One year after Donald Trump unveiled his sweeping tariff plan in the White House Rose Garden, the bill for that experiment is still showing up in American households’ budgets. Apparently tariffs do not, in fact, politely disappear once the speeches are over.
At the ceremony in Washington, Trump announced a 10 percent global tariff as part of a broad executive order he called “Liberation Day.” The reaction was immediate. Markets tumbled sharply, posting their worst drop since the pandemic, and countries rushed either to strike deals with Washington or retaliate with tariffs of their own.
The legal fight is still going
The next major turn came on February 20, when the Supreme Court ruled that most of Trump’s tariffs were illegal. The justices said the president does not have the power to impose broad, open-ended tariffs simply by declaring a national emergency.
That ruling did not end the trade fight. Within hours, Trump leaned on a different law to impose a temporary tariff, which is scheduled to expire in July. So the tariffs changed shape rather than vanishing, which is a familiar sort of workaround in Washington.

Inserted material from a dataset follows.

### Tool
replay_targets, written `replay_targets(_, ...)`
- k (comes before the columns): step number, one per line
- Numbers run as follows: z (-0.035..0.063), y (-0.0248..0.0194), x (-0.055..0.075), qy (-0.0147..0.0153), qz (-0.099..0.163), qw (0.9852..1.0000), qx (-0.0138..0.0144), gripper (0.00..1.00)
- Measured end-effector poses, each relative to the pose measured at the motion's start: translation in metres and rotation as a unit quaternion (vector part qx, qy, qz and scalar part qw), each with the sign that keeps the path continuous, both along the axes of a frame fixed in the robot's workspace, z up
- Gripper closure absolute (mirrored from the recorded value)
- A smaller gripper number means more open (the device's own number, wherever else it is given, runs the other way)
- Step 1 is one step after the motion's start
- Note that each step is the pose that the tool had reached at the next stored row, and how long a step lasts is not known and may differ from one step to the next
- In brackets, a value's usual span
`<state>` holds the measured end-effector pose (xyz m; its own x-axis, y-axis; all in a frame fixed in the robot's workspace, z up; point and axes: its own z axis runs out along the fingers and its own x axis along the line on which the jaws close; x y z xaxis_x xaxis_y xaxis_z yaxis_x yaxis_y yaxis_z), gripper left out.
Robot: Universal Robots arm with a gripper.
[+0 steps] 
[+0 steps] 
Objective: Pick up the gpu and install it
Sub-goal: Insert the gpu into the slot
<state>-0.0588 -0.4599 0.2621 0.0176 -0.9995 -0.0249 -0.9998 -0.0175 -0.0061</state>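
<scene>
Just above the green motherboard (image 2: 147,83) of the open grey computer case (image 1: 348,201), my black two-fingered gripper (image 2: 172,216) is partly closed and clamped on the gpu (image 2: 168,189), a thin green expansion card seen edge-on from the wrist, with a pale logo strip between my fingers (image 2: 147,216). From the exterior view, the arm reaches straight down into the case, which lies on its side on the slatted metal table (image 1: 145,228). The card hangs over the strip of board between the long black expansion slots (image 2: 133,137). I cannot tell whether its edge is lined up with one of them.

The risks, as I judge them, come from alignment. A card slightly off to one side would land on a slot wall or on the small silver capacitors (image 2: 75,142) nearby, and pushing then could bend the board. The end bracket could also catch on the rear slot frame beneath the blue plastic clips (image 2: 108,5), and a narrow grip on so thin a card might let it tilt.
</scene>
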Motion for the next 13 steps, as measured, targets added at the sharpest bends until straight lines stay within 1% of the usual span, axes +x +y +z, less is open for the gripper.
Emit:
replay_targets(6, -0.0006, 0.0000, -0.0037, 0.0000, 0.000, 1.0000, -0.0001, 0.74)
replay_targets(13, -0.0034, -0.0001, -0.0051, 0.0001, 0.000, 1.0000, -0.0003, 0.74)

Even though the original measures have now been struck down, their economic effects have already done the damage. Economists at the New York Federal Reserve found that the average effective US tariff rate climbed from 2.6 percent to more than 13 percent between the tariffs taking effect and the Supreme Court’s decision. That is the highest effective tariff level the US has seen since World War II.
What tariffs actually do
Tariffs are hardly a novelty. US administrations of both parties have used them for years to protect specific industries, pressure trading partners or gain leverage in negotiations.
In plain terms, a tariff is a tax on imported goods and services. It makes foreign products more expensive, with the idea that shoppers will buy domestic alternatives instead. In theory, that sounds elegant. In practice, someone still has to pay.
Who paid the price
Trump said tariffs would shrink the trade deficit and make the country richer. The data suggest a less flattering outcome for consumers.
According to the Tax Foundation, US households paid more than $1,000 extra in 2025 for the same groceries, clothing and cars they were already buying. The Penn Wharton Budget Model estimates that the US collected more than $287.1 billion in customs duties in 2025, and $64.4 billion so far in 2026.
There may also be a large refund headache ahead. After the Supreme Court ruling, the government could be forced to repay as much as $175 billion to businesses that paid the duties, according to Penn Wharton.
The burden stayed at home
The Trump administration insisted tariffs were really taxes on foreign governments, especially China and the EU, and that those countries would absorb the cost. The evidence points in the other direction.
Economists at the Federal Reserve Bank of New York found that nearly 90 percent of the economic burden fell on US businesses and consumers, while foreign exporters absorbed only a small share. New York Fed surveys also found that about half of tariff-hit businesses raised their prices, passing the cost straight through to customers.
The pain was not evenly shared. Lower-income households, which spend a larger share of their earnings on essentials such as food, clothing and transportation, were hit hardest. That tends to happen when basic goods get more expensive, a detail public policy sometimes discovers only after the invoices arrive.
In November, the Trump administration signed an executive order exempting more than 237 categories of food imports from the tariff regime. Coffee, beef and oranges were among the products removed. It was a notable retreat and an overdue admission of what economists had warned for months: tariffs on everyday goods hit Americans first and hardest.
With Trump’s IEEPA tariffs now being replaced by a flat 10 percent tariff, the Tax Foundation projects that the average cost to households will ease to about $600. That is better than $1,000, but it is still money coming out of consumers’ pockets, which is not usually described as a victory in most shopping aisles.